**About this exercise:** Would you please transcribe, exactly as written, the lines of the entries below starting at the one that holds "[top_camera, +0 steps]" and ending at the one that holds "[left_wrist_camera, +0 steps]", both included?

**Source records:**

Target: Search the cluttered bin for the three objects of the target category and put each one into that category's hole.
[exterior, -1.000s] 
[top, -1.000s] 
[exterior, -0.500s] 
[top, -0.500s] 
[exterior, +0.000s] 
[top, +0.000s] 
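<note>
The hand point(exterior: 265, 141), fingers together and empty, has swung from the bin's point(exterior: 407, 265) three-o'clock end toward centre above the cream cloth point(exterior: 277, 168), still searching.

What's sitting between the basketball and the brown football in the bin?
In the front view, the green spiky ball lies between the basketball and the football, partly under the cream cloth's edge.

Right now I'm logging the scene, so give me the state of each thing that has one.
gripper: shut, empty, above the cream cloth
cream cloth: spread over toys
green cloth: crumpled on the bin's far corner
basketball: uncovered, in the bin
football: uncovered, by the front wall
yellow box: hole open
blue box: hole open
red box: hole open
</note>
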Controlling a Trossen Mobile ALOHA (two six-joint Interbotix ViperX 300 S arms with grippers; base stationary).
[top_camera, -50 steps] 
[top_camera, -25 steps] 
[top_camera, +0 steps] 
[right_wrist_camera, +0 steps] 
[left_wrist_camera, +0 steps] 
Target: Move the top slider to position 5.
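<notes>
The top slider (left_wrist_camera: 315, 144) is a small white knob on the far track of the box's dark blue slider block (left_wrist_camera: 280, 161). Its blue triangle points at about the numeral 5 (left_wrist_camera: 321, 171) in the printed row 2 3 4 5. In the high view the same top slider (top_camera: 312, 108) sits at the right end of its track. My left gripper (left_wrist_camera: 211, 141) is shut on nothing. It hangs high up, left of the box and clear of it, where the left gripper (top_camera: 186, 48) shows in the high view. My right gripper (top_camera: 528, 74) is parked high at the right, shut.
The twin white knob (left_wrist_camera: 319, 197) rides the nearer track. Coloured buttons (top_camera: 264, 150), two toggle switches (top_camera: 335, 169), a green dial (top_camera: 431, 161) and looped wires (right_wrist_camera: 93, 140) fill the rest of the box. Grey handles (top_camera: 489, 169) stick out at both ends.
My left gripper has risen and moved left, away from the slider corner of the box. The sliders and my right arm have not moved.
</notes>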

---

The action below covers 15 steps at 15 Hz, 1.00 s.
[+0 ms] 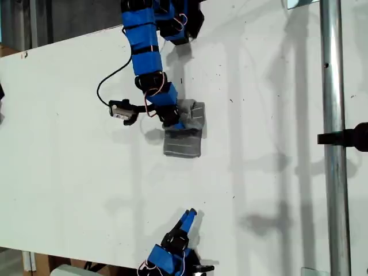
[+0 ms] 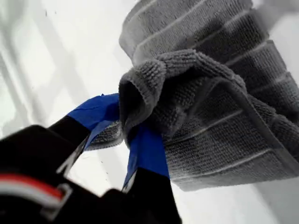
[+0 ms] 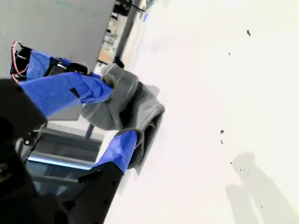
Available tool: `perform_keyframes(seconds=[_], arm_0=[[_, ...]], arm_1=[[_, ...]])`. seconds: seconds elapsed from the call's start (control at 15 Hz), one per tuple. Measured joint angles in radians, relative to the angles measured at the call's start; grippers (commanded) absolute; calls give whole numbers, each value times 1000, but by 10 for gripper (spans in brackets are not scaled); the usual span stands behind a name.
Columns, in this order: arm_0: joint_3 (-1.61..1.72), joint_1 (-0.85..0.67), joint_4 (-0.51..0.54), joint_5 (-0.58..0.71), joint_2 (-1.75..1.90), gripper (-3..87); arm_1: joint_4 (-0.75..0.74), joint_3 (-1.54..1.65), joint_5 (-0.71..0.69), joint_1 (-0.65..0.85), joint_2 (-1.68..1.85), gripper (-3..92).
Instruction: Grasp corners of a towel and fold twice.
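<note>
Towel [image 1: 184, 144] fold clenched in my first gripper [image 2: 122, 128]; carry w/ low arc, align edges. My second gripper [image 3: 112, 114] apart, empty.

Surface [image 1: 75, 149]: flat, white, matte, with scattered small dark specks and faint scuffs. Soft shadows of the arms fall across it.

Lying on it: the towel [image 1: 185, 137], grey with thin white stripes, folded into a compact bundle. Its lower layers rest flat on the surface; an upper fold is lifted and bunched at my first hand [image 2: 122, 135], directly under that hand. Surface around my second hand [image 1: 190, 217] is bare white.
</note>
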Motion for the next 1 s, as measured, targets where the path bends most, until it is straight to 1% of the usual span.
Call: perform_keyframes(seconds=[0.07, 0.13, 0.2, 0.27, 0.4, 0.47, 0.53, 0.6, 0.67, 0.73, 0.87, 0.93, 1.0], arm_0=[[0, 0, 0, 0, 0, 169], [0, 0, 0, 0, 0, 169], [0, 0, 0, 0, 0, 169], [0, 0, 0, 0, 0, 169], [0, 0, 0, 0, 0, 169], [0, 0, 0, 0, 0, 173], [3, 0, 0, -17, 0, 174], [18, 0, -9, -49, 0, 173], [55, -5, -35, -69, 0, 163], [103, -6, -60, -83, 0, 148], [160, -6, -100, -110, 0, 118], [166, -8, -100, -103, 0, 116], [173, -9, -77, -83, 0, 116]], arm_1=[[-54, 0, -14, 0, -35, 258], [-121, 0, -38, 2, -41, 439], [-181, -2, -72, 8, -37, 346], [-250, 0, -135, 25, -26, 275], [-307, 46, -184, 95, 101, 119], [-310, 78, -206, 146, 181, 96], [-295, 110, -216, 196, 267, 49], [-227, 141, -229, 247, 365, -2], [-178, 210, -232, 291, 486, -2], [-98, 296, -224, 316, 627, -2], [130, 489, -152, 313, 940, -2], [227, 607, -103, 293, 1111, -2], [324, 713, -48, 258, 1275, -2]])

**Solution below:**
[top_camera, +0 steps] 
[right_wrist_camera, +0 steps] 
[left_wrist_camera, +0 steps] 

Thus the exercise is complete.